This disturbing find by a CERT researcher demonstrates how attackers can encode malicious files within a Virtual Hard Disk (VHD) image that acts in the same way as a ZIP archive.
It’s common to have a phishing attack include a ZIP file as an attachment, only to have the potential victim double-click it, reveal its contents in Explorer, and double-click the enclosed (and malicious) file. In fact, it actually happened this year to me!
Now, with Windows, files retrieved from an online location are given a Mark of the Web – which tells the OS to give the file limited trust and handle it with caution. Files of a ZIP filetype fall into this category. Windows can pop up OS and Office warnings if it feels that the file could be malicious.
But CERT researcher Will Dormann found that VHD and VHDX files – which interact with the Windows OS in nearly the same fashion as a ZIP file are not treated in the same manner. Instead, Window assumes because it’s purportedly a disk image for a VM, it must be harmless (right?).
As shown in the video linked below, Files that the Windows OS treats and potentially hostile within a ZIP file aren’t when contained in a VHD. Dorman used the EICAR standard file to trip virus detection.

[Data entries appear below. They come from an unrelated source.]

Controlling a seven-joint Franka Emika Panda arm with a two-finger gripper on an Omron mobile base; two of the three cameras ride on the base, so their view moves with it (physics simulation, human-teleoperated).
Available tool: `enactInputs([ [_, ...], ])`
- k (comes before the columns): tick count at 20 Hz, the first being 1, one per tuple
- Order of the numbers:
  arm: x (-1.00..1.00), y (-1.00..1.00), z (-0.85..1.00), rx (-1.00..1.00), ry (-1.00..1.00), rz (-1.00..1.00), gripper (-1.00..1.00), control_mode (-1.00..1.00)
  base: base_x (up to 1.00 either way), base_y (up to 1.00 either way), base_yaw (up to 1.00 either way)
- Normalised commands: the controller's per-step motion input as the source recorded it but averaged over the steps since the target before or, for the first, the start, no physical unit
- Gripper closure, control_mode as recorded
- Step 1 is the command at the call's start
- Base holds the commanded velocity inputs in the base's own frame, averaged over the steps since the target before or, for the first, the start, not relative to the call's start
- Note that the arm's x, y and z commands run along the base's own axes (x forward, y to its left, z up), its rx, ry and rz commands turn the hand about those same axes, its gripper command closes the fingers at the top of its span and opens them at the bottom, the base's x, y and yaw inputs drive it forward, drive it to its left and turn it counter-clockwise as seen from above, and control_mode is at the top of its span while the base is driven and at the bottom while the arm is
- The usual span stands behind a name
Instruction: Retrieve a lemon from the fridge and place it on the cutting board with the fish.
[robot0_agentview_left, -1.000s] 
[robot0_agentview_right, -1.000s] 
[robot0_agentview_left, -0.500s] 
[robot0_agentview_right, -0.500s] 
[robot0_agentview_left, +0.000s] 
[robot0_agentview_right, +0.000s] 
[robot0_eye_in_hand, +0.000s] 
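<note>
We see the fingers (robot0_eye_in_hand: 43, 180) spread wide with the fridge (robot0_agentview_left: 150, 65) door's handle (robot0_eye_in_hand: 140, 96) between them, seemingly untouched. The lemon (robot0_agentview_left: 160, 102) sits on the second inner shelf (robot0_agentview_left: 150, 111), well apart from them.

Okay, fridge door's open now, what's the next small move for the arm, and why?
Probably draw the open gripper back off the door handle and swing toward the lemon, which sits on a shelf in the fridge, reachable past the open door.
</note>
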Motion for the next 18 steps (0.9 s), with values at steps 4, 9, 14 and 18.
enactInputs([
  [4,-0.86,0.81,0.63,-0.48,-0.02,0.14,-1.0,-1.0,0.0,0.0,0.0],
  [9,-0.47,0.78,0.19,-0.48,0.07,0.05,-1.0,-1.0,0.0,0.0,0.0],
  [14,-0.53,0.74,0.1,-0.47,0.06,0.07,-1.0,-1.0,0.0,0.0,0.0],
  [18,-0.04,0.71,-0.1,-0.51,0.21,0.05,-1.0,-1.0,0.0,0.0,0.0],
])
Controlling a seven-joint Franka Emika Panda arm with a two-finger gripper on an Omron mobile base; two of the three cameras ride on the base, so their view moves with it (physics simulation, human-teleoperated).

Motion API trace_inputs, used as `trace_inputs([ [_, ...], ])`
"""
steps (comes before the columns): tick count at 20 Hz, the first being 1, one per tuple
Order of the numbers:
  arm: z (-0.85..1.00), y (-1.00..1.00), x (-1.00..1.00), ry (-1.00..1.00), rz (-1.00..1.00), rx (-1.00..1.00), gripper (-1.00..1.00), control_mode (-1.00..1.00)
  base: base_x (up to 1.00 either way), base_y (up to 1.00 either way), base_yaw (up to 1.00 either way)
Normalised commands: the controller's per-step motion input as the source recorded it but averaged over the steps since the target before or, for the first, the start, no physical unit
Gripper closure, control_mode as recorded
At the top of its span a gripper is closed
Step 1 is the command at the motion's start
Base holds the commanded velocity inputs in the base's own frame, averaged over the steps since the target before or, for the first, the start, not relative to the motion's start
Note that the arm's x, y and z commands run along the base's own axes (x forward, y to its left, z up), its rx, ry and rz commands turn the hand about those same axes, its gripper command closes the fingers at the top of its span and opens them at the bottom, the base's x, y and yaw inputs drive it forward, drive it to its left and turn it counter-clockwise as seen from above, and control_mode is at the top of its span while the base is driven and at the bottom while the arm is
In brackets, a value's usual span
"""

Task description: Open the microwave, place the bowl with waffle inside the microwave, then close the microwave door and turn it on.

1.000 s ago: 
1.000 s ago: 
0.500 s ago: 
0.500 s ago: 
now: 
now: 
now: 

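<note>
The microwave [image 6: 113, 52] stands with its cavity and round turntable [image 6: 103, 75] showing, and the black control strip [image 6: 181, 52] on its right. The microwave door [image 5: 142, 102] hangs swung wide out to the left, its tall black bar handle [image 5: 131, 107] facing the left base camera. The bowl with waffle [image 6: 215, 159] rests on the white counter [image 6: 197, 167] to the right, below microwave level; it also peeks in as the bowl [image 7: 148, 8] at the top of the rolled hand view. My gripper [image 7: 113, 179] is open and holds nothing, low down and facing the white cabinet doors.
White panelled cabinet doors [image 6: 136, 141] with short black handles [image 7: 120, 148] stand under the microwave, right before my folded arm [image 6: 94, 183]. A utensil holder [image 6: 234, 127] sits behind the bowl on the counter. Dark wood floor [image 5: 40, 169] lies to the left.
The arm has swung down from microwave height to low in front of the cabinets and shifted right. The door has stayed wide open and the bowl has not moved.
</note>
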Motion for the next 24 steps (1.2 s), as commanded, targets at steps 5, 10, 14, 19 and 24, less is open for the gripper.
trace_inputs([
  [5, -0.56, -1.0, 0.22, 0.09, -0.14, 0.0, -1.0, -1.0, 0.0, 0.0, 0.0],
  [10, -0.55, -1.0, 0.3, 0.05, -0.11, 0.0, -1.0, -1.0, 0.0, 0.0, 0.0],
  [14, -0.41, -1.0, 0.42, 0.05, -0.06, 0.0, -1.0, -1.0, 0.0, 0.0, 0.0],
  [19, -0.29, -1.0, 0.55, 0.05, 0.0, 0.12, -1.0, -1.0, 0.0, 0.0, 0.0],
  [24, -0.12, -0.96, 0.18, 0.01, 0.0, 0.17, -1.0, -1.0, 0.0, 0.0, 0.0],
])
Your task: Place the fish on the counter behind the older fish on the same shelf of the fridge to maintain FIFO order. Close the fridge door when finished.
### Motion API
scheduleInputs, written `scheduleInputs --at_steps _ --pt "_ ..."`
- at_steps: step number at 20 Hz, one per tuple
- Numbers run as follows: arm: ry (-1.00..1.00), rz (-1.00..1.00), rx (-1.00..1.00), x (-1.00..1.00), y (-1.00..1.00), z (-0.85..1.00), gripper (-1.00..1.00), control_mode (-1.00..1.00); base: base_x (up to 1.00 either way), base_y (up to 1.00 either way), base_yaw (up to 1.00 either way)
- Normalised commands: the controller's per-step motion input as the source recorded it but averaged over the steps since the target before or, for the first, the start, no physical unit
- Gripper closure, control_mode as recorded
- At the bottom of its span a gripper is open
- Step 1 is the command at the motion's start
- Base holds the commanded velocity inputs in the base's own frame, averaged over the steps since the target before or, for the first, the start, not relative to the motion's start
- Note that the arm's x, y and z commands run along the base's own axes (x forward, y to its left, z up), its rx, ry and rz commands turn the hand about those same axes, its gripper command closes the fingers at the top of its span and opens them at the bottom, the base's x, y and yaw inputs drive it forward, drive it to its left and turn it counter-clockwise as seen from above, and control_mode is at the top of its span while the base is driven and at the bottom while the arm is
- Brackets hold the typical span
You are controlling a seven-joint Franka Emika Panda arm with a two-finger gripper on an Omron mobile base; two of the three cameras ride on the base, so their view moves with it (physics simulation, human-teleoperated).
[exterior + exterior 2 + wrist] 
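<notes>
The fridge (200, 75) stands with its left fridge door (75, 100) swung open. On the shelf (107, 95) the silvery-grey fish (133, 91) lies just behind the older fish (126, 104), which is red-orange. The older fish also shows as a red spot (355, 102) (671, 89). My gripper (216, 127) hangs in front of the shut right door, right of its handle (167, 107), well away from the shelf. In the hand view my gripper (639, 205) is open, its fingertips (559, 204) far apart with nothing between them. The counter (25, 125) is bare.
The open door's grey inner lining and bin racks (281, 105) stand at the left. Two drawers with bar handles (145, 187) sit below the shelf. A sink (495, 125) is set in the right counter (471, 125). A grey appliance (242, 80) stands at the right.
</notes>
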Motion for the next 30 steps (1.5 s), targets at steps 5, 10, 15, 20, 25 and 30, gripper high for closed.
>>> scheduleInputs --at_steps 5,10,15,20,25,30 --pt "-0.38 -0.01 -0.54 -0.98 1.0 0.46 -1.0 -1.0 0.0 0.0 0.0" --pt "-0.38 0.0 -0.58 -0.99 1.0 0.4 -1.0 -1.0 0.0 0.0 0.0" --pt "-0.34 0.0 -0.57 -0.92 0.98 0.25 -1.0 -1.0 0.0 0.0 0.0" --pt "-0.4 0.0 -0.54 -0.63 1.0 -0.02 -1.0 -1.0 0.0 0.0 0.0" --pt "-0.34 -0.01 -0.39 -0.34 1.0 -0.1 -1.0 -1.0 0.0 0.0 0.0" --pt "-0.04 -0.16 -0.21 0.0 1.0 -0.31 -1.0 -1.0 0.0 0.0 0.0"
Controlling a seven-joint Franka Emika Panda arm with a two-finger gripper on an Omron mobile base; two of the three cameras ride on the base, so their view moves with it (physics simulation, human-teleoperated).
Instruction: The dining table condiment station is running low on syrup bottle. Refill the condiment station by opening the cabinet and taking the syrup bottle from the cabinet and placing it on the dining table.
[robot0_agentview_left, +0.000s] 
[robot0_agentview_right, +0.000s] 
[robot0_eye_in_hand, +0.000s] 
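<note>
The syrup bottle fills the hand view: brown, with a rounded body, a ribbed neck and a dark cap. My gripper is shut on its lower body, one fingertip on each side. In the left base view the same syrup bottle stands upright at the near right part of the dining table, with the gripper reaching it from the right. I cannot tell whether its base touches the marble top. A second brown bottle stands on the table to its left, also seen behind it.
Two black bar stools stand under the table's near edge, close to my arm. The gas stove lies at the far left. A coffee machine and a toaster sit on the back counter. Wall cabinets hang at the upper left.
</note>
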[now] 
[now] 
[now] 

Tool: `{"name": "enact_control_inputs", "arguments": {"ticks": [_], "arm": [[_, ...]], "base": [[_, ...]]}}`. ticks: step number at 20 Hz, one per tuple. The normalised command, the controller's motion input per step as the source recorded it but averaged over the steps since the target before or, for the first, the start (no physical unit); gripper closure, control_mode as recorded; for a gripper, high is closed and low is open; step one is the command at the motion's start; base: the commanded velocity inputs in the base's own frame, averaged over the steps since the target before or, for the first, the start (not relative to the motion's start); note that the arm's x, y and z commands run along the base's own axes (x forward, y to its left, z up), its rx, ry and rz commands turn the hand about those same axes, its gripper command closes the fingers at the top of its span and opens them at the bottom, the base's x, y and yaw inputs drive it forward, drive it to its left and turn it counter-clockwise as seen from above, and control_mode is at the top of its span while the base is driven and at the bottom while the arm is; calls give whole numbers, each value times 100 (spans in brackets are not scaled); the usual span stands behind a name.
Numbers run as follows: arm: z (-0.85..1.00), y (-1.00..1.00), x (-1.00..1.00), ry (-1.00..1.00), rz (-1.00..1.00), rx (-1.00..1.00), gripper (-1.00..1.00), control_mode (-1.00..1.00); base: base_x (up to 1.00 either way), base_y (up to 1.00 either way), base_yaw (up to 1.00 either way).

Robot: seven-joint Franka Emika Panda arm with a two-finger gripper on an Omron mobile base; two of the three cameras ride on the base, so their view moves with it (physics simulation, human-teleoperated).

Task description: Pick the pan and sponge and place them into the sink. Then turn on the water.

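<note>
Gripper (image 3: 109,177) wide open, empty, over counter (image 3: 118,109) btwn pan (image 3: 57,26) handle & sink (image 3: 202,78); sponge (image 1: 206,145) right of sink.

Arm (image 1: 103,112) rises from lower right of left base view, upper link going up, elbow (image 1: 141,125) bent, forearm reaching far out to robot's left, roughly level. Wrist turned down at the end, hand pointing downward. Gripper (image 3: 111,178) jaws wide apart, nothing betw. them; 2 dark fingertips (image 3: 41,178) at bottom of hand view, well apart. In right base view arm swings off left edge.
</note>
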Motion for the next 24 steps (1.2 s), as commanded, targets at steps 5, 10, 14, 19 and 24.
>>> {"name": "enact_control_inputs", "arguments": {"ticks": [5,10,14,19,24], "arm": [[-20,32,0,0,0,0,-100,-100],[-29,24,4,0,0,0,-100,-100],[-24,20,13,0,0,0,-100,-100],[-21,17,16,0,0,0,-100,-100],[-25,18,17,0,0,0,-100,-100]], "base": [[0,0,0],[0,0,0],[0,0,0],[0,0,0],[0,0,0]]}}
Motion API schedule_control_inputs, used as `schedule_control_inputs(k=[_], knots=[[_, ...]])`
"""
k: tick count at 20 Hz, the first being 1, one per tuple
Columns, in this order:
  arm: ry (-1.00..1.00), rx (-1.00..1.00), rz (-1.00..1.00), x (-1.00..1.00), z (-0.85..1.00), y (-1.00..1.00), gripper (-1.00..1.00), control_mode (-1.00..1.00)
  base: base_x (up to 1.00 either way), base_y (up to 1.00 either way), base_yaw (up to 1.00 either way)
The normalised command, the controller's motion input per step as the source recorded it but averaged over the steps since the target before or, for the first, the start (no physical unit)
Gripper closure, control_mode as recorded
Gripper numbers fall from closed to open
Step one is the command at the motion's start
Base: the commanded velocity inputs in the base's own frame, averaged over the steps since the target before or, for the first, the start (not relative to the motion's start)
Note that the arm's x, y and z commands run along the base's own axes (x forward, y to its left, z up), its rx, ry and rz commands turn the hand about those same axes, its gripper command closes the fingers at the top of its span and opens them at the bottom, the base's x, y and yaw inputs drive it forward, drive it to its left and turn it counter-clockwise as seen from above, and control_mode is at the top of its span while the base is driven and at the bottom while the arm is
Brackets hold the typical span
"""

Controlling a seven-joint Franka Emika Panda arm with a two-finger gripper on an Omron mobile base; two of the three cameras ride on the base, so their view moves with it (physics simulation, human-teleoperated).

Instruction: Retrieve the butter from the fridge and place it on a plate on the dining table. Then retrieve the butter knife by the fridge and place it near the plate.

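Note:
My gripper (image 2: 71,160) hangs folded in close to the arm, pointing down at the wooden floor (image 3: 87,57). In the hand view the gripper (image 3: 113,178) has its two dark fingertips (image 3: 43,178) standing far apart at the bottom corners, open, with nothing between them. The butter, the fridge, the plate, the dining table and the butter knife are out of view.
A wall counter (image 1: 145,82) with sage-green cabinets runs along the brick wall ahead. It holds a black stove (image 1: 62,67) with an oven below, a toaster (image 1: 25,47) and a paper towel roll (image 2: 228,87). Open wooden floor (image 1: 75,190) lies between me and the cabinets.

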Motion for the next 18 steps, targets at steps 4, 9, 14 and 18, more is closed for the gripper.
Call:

Phishing attacks using a VHD as a replacement ZIP archive could be the difference between your security solutions stopping an attack, and one that makes its way into your network. Your users need to be that last line of defense, leveraging the knowledge gained through Security Awareness Training to have the wits to not click an attachment or link that looks suspicious in the first place.
While a VHD-based attack hasn’t widely been seen in the wild, Dormann’s findings are now available for every cybercriminal to use. High time to put that VHD extension in your email filters and drop those in the bit bucket.